Work to complete:
After counting the lines below that contain "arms", reply with that number alone.

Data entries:
***

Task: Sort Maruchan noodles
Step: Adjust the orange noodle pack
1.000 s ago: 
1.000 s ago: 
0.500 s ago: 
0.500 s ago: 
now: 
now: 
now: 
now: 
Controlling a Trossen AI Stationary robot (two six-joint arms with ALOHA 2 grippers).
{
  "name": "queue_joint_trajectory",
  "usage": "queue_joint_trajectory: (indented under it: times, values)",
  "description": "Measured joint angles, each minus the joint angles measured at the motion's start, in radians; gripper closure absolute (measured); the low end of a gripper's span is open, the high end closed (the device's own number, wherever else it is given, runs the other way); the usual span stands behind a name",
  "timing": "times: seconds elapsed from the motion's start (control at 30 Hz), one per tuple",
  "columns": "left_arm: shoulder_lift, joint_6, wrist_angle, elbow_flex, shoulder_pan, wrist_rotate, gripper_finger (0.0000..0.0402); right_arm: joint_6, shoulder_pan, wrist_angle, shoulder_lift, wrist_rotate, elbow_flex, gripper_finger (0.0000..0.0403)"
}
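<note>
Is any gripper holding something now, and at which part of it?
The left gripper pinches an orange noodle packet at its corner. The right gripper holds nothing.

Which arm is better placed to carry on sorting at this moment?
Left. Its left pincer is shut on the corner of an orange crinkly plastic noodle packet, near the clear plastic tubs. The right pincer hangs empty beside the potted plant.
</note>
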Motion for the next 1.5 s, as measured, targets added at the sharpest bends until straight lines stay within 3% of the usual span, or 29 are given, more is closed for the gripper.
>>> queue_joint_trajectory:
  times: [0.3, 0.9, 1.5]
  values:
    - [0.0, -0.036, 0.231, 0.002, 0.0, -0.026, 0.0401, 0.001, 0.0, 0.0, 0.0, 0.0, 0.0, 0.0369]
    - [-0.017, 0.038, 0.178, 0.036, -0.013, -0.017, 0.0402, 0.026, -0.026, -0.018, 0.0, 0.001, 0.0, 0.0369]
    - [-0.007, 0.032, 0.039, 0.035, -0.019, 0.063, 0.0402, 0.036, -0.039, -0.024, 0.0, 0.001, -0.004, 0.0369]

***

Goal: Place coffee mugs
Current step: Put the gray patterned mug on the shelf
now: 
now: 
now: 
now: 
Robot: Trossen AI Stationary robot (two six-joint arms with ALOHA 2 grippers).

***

Task output:
2